== Segment start ==

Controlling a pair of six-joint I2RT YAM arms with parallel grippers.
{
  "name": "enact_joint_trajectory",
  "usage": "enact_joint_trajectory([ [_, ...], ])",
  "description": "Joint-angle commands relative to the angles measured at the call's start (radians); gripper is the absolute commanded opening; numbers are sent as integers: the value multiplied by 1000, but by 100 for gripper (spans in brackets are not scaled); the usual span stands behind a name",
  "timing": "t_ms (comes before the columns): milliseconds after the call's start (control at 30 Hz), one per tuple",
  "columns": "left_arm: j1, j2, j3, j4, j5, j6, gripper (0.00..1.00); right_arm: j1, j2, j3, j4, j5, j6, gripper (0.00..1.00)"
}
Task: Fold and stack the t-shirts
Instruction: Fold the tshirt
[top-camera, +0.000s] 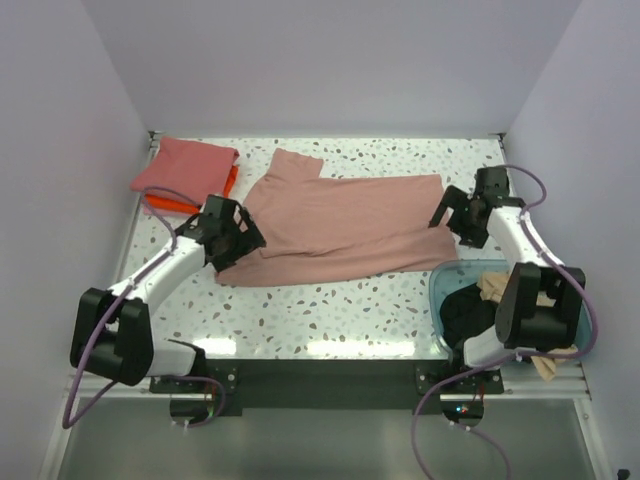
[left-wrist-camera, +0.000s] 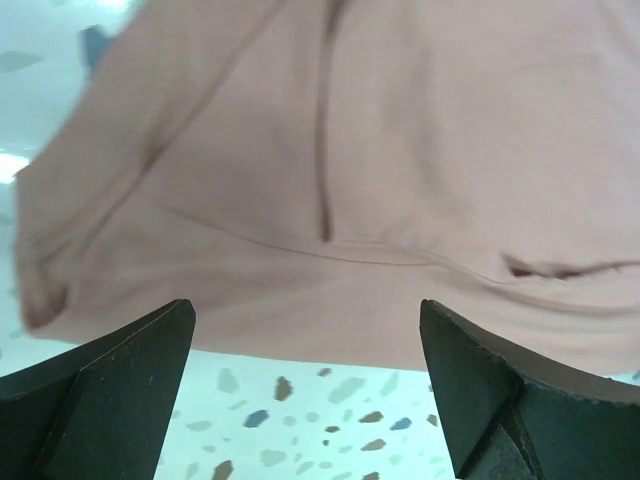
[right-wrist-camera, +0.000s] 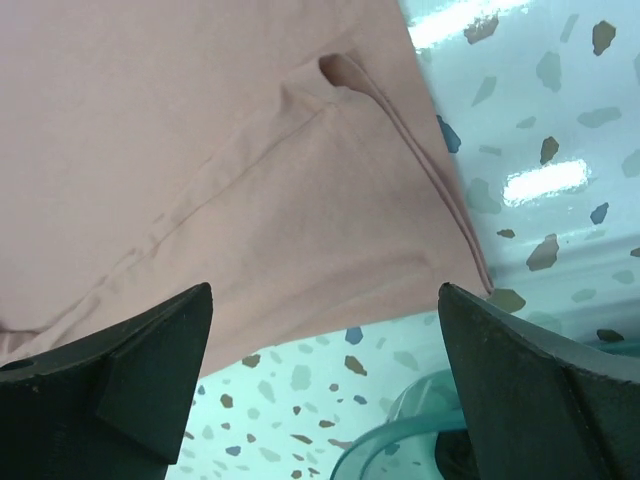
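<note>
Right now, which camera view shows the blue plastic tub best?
The top external view: the blue tub sits at the near right with black and tan cloth inside, partly behind the right arm. The right wrist view catches only a bit of rim; the left wrist view shows none.

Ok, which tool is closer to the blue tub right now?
Right. The right tool hovers just past the far rim of the tub, at the right end of the pink shirt. The left tool is far off, at the shirt's left end.
</note>
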Motion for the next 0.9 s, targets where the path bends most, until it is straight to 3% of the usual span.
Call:
enact_joint_trajectory([
  [0, -62, 21, 86, -6, -18, -22, 100, -5, -87, 1, -19, -43, -29, 99],
  [167, -69, 133, 107, 49, 1, -34, 100, -4, -130, -19, -33, -40, -34, 98],
  [300, -76, 208, 146, 83, 21, -30, 93, -5, -141, -28, -36, -38, -34, 99],
  [867, -92, 346, 196, 122, 45, -30, 21, -5, -130, -35, -38, -17, -36, 99],
])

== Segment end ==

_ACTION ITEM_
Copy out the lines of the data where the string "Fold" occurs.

_ANSWER BELOW_
Task: Fold and stack the t-shirts
Instruction: Fold the tshirt

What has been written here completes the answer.